2011 Fiscal Year Annual Research Report
思春期の「性の健康」に対する認識とセルフケア行動を高める支援方法の開発
Project/Area Number |
22592491
|
Research Institution | Miyagi University |
Principal Investigator |
桑名 佳代子 宮城大学, 看護学部, 教授 (70154531)
|
Co-Investigator(Kenkyū-buntansha) |
遠藤 芳子 宮城大学, 看護学部, 教授 (20299788)
鹿野 裕美 宮城大学, 看護学部, 准教授 (40510631)
|
Keywords | 思春期 / 性 / 健康 / 性教育 / セルフケア / 月経 |
Research Abstract |
思春期は二次性徴を受容し性とともに生きる自己を確立する重要な時期であり、「性の健康」の意味を正しく理解し、自己の意志で性に関するセルフケア行動がとれることを目指した支援方法を検討することを目的とする。平成22年度から平成23年度にかけて「高校生の『性の健康』への認識と性の健康問題に関する基礎的研究」として行った質問紙調査(高校生1~3年の男女631名が対象)では、「性の健康」への関心度は男女ともに低いことが認められた。また、女性の月経に対する認識および男性の射精に対する認識に否定的認識が多いことが注目され、特に女性の月経に関する対処や健康問題が明らかとなった。そこで、平成23年7月に「思春期におけるSEXUALITYの健康」という冊子を作成し、冊子を活用した講演会形式の健康教育を実施し、「性の健康」への関心度・認識の変化を調査した。1回の講演会であっても、「性の健康」への具体的な認識を高める効果が認められ、学会で報告した。また、月経に関する健康課題への介入として、「女子高校生における月経セルフケアへの健康教育プログラムの有効性の検討」というテーマで倫理委員会承認を得て、高校3年生の女子生徒を対象とした5回シリーズの「月経セルフケア講座」を実施した。基礎体温測定を取り入れ、講座開始前から受講後までの質問紙調査により、「性の健康」や「月経」への関心度・認識の変化、基礎体温測定に関わる動機と測定行動との関連を分析した。しかし、この講座への参加者が14名と少なく、平成24年度も同様に実施して例数を重ね、高校生の特徴を明らかにしたい。参加者14名中、基礎体温測定行動を継続できた者(約2周期)は1名のみであり、筆者の大学生を対象とした先行研究の継続群24.4%と比較しても、高校生では基礎体温測定への動機づけが難しいことが明らかとなった。また月経への関心度・認識、セルフケア行動に明らかな効果は認められなかった。
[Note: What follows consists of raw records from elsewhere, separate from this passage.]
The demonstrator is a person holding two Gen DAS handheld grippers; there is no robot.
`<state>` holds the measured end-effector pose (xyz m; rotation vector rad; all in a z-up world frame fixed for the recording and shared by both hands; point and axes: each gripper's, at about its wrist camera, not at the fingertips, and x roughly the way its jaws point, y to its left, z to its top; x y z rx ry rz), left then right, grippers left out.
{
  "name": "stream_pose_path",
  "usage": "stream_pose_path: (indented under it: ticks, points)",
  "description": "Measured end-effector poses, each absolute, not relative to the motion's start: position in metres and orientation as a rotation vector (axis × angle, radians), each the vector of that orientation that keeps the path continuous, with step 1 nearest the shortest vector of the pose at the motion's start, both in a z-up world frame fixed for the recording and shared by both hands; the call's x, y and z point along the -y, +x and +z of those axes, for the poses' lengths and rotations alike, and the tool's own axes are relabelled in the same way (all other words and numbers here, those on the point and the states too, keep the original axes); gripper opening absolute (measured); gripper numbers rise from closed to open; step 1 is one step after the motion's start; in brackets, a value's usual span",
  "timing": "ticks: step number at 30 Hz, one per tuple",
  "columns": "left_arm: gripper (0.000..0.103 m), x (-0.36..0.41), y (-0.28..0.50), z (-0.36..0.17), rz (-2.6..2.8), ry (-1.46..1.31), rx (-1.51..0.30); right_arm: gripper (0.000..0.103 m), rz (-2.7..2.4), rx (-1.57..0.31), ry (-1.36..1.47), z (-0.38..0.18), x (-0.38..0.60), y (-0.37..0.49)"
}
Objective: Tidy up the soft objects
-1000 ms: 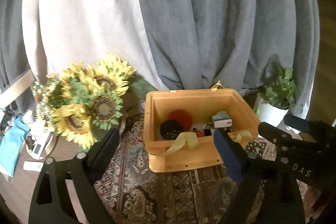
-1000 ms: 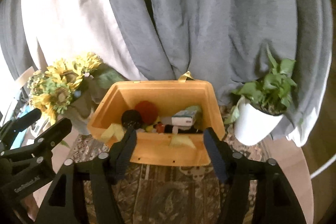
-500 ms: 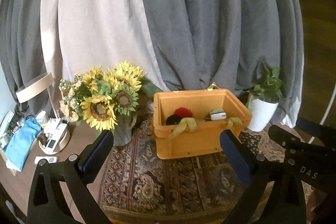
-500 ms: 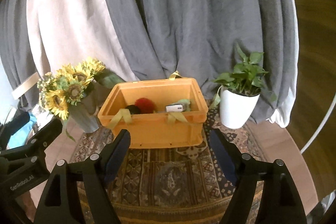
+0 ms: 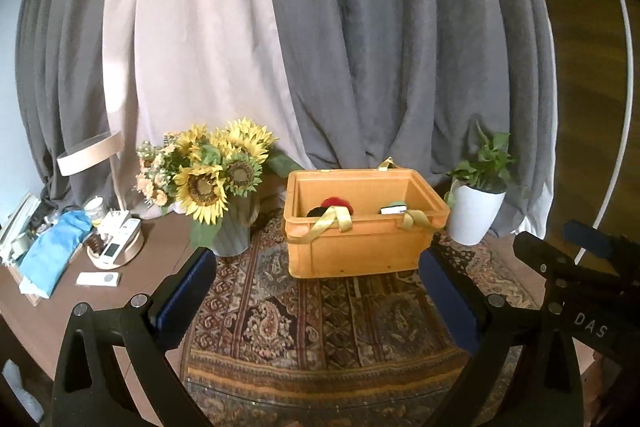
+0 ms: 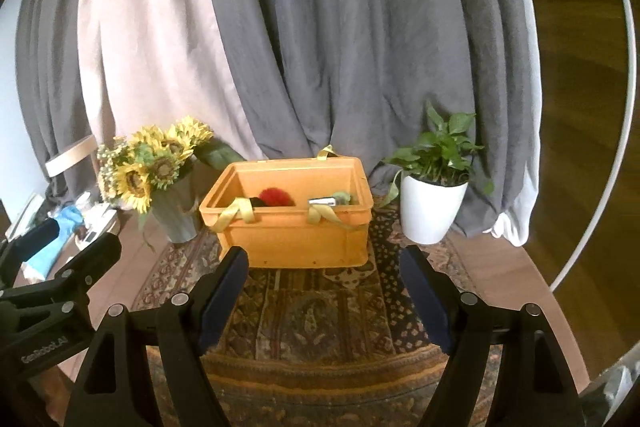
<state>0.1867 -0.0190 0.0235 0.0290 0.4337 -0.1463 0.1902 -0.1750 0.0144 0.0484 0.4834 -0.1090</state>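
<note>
On rug: orange crate (image 5: 362, 247), red pompom (image 5: 336, 203) inside | both my grippers (image 5: 316, 301) (image 6: 324, 297) pulled back since a second ago, jaws wide, empty | I judge sorting finished.

White letters "DAS" stood on the black plastic body of the right gripper (image 5: 588, 323), seen to the right of the left gripper's jaws. "GenRobot.AI" in white ran along the black plastic body of the left gripper (image 6: 44, 347), left of the right jaws. Nothing else was legible.
</note>
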Motion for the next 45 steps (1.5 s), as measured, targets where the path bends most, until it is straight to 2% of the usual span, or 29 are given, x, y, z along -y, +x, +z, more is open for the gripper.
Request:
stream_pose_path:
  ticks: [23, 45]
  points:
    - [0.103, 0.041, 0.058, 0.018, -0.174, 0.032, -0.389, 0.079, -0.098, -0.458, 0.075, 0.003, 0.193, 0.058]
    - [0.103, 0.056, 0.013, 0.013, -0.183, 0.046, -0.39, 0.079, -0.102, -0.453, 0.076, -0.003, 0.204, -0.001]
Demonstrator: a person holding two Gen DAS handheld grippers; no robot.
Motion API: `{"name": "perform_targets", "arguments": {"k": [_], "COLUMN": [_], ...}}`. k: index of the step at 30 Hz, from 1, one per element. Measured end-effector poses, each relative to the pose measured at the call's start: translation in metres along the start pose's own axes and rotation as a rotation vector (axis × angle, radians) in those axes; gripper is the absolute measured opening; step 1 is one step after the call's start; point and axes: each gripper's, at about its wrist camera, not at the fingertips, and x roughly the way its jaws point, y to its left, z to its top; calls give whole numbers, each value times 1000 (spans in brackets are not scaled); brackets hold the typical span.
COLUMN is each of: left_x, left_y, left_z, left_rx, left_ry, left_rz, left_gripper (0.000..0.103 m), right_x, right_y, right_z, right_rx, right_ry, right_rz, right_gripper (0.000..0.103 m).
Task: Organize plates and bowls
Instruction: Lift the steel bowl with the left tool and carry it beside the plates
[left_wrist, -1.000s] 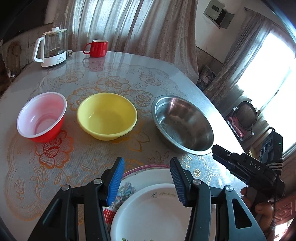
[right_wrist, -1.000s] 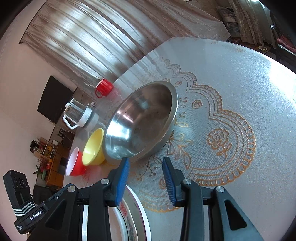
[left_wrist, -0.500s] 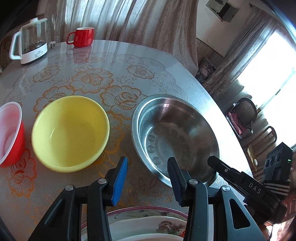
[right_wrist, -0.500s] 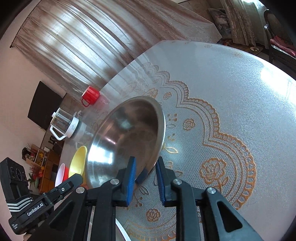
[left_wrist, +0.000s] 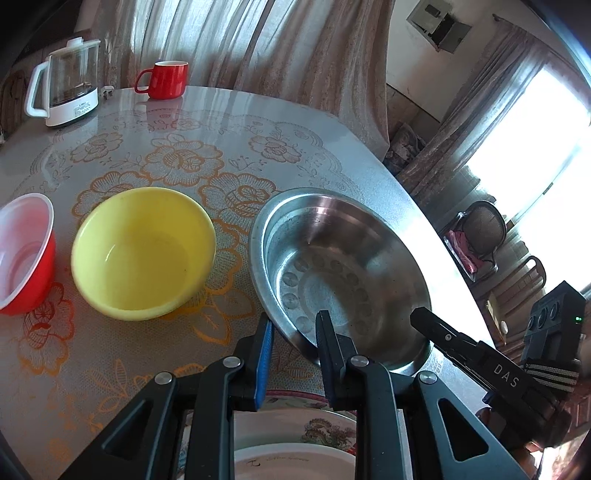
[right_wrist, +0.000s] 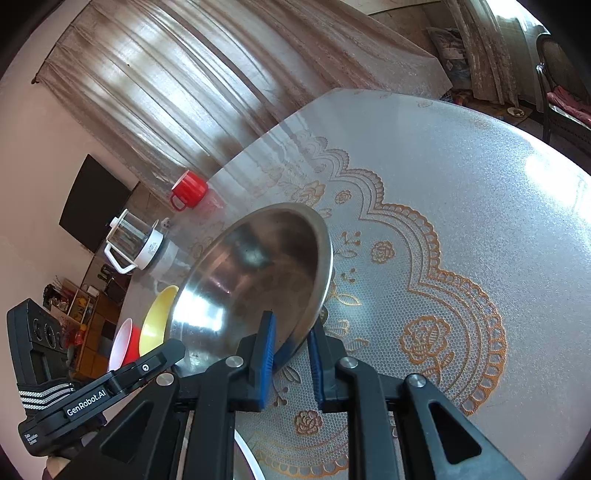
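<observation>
Okay, both grippers on the steel bowl (left_wrist: 343, 273), near rim. Left gripper (left_wrist: 293, 334): jaws closing, bowl rim sits between them, right finger (left_wrist: 327, 343) inside the bowl, blue-padded left finger (left_wrist: 265, 354) outside; can't tell if the pads press the metal yet, a gap shows at the left pad. Right gripper (right_wrist: 291, 345): jaws nearly together, clamped on the bowl's rim, left pad (right_wrist: 267, 350) on the inner wall, right pad (right_wrist: 314, 350) on the outer. In the left wrist view the right gripper comes in at 4 o'clock of the bowl, its tip over the rim. In the right wrist view the left gripper enters from 8 o'clock.

Steel bowl sits on the tabletop (left_wrist: 184, 122), on a lace-pattern cover with orange flowers. At the bowl's 9 o'clock, left wrist view, a yellow bowl (left_wrist: 144, 251), near but apart; further at 9 o'clock a red bowl (left_wrist: 24, 254) with white inside, just beside the yellow one. At 6 o'clock, under the left gripper, stacked plates (left_wrist: 295, 443): a white one on a flower-printed one. Far edge of the tabletop at 11 o'clock: red mug (left_wrist: 166, 79) and a glass kettle (left_wrist: 66, 96) with white base. Curtains (left_wrist: 277, 48) behind the tabletop, bright window (left_wrist: 535, 147) at 2 o'clock.
</observation>
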Motion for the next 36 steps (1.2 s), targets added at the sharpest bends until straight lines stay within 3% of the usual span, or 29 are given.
{"name": "perform_targets", "arguments": {"k": [9,16,27,36], "left_x": [-60,-117,-195,-231], "left_y": [10,43,113,163], "left_z": [-24,-52,-113,-173], "left_rx": [-16,-88,-213,-332], "left_ry": [-96,-173,-261,-267], "left_rz": [5,45,144,219], "left_gripper": [24,24,25,25], "right_x": [-26,-31,-16,9], "right_y": [30,78,167,220], "right_z": [-15,-37,-92,-153], "right_rx": [-68,-155,-308,-409], "right_ry": [-15,7,119,254], "right_rz": [47,116,228,287], "right_gripper": [16,16,16,16]}}
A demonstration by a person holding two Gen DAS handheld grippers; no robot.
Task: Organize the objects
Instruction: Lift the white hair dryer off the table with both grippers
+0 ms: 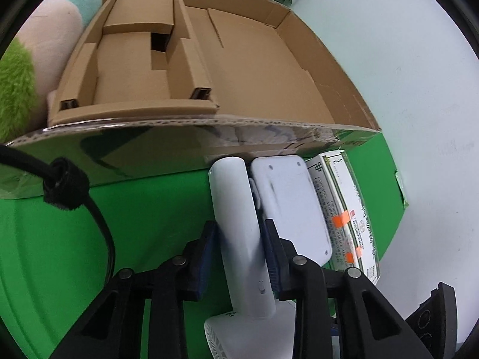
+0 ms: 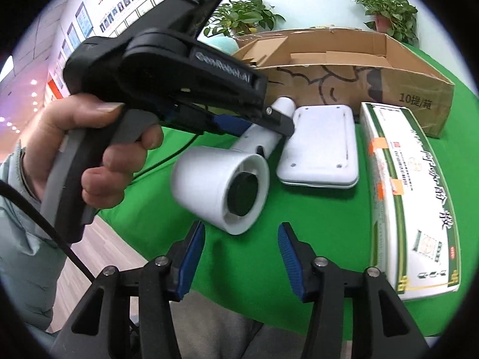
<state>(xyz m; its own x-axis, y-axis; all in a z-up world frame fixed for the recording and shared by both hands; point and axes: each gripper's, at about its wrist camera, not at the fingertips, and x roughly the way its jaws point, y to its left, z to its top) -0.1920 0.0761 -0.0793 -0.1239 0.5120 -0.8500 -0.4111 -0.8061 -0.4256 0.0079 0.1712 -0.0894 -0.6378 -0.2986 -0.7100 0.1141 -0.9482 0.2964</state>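
Note:
My left gripper (image 1: 239, 248) is shut on the handle of a white hair dryer (image 1: 236, 224). In the right wrist view the dryer (image 2: 221, 188) has its round barrel toward me, with the left gripper (image 2: 263, 119) clamped on its handle. A flat white device (image 1: 290, 203) lies just right of the handle, and also shows in the right wrist view (image 2: 323, 149). A white and green carton (image 2: 410, 197) lies right of that. An open cardboard box (image 1: 209, 68) stands behind them. My right gripper (image 2: 241, 257) is open and empty, near the table's front edge.
The table has a green cloth (image 2: 299, 224). Cardboard inserts (image 1: 137, 59) fill the box's left side. A plush toy (image 1: 36, 59) lies left of the box. Potted plants (image 2: 386, 9) stand behind it. A black cable (image 1: 98, 218) hangs at the left.

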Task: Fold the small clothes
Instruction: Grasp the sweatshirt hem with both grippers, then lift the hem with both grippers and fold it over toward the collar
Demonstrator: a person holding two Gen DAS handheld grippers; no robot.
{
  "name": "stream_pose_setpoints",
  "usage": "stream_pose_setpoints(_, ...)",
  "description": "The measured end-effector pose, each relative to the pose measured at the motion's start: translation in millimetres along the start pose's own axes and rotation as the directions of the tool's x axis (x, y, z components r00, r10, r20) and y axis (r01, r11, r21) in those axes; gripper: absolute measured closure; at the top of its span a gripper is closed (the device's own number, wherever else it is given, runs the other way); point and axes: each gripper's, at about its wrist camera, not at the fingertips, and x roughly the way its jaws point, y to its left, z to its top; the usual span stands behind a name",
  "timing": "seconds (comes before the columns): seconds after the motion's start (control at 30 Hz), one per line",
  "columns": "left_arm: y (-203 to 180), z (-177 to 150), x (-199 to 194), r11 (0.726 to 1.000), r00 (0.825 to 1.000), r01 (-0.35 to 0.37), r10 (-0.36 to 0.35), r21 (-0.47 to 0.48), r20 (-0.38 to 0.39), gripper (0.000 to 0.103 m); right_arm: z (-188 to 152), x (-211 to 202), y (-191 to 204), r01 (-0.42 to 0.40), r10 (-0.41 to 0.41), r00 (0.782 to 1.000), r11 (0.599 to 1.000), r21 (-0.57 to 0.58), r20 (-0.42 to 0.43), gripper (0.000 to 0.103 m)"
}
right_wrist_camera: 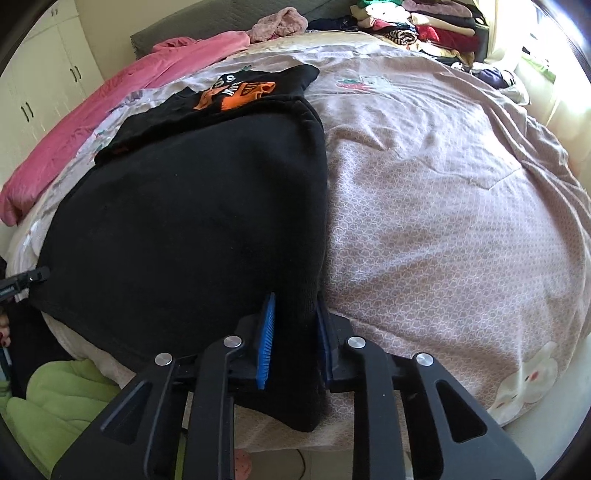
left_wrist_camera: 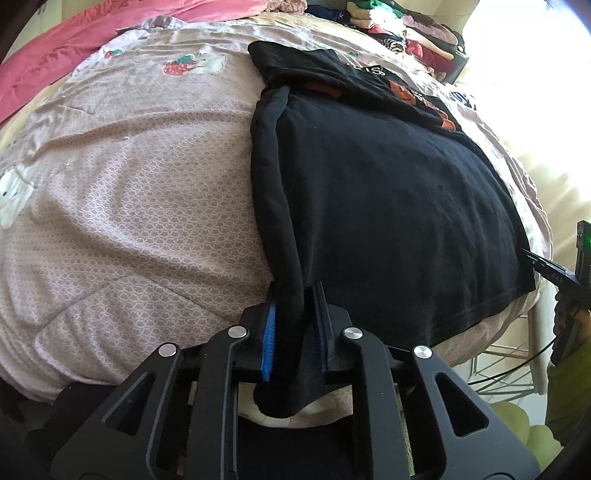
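A black garment [left_wrist_camera: 388, 203] with an orange and white print [left_wrist_camera: 417, 98] at its far end lies spread on the bed, its sides folded inward. My left gripper [left_wrist_camera: 295, 295] is shut on the near corner of its left folded edge, and dark cloth fills the gap between the blue pads. In the right wrist view the same garment [right_wrist_camera: 184, 221] lies to the left, and my right gripper [right_wrist_camera: 295, 299] is shut on the near corner of its right edge. Each gripper's tip shows in the other view: the right gripper [left_wrist_camera: 546, 269] and the left gripper [right_wrist_camera: 33, 277].
The bed carries a pale pink patterned cover [left_wrist_camera: 129, 184] with strawberry motifs. A pink duvet [right_wrist_camera: 74, 129] lies along the far side. Piled folded clothes [right_wrist_camera: 424, 33] sit at the far corner. A green cushion [right_wrist_camera: 55, 398] is below the bed's near edge, and white cupboards [right_wrist_camera: 40, 81] stand behind.
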Motion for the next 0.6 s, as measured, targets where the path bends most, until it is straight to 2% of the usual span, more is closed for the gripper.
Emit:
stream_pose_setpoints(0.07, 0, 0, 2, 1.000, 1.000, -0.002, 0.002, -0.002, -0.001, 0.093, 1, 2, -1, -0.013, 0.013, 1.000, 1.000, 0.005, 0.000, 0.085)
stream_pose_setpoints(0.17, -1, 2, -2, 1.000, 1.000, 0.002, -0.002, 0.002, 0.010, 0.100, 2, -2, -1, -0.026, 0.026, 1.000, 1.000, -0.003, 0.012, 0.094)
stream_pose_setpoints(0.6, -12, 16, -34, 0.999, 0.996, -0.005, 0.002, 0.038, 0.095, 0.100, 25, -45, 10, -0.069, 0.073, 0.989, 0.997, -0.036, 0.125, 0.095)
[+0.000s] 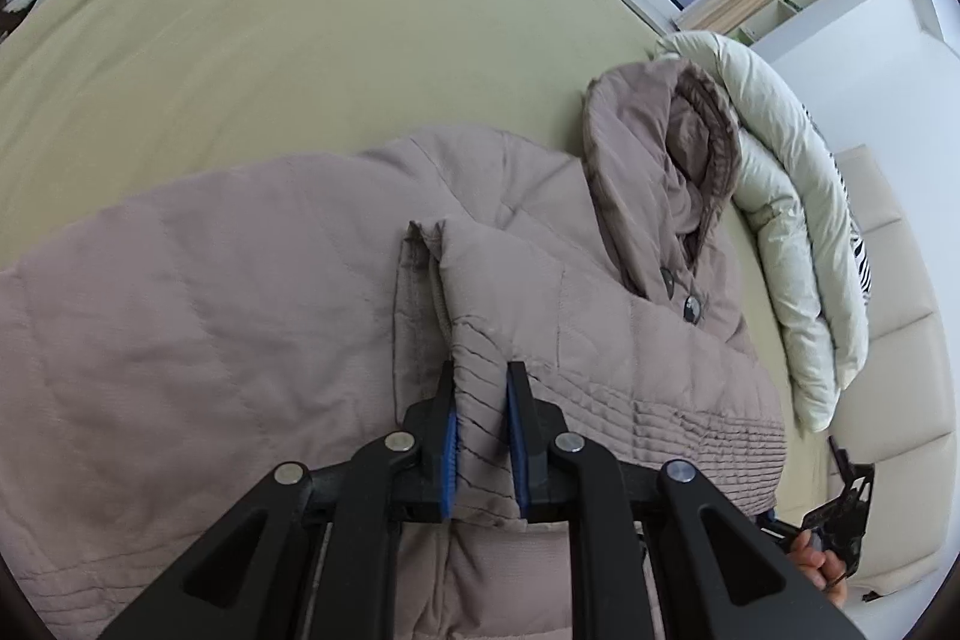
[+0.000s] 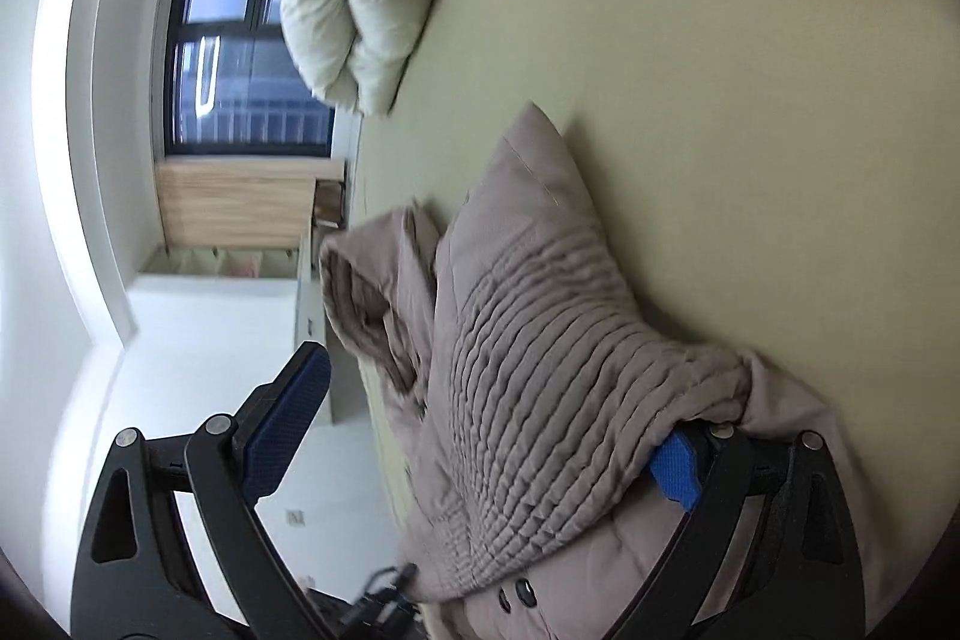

しかし、「性の健康」への関心度、自分のPMSへの認識は上昇傾向がみられ、基礎体温を継続できた者は大学生と高校生ともに測定への意志の強さ、楽しい・役立つイメージ等が共通していた。
|
Current Status of Research Progress |
Current Status of Research Progress
3: Progress in research has been slightly delayed.
Reason
平成22年度より県内の高等学校を選定して協力の打診を行っていたが協力を得られず、平成23年2月に協力が得られる高等学校を選定することができ、平成23年度は段階的に2つの調査を実施した(基礎的調査および介入研究)。しかし、介入研究は予定していた例数が得られず、平成24年度も同様の方法で例数を重ねる予定である。
|
Strategy for Future Research Activity |
思春期はライフサイクルの中でも、「性の健康」の認識と自己のセクシュアリティに関するセルフケア行動の基盤を育む初期過程として重要との考えのもと、小学中学年~中学生・高校生を対象とした支援方法を検討する計画であった。第1段階に、高校生を対象とした基礎的資料を得る調査を実施したが、協力校を得ることに時間を要した。協力校においては、学校長、保健体育教諭、養護教諭との話合いを重ねて実施することができた。第2段階どして、基礎的調査から明らかとなった女子高校生の月経に関するセルフケア行動への介入研究を実施した。研究遂行には、課外での日程・時間調整、保護者からの同意書、フォローアップ体制等の丁寧な配慮を行ったが、受験に支障がない対象との条件から参加者が限られた。以上の状況から、中学校・小学校の研究協力は困難が予測される。また、現在までの調査により、高校生の「性の健康」への認識およびセルフケア行動には、予測よりも課題が多いことが明らかとなった。そこで、研究対象を高校生に絞ることに変更し、高校生への支援方法を検討したい。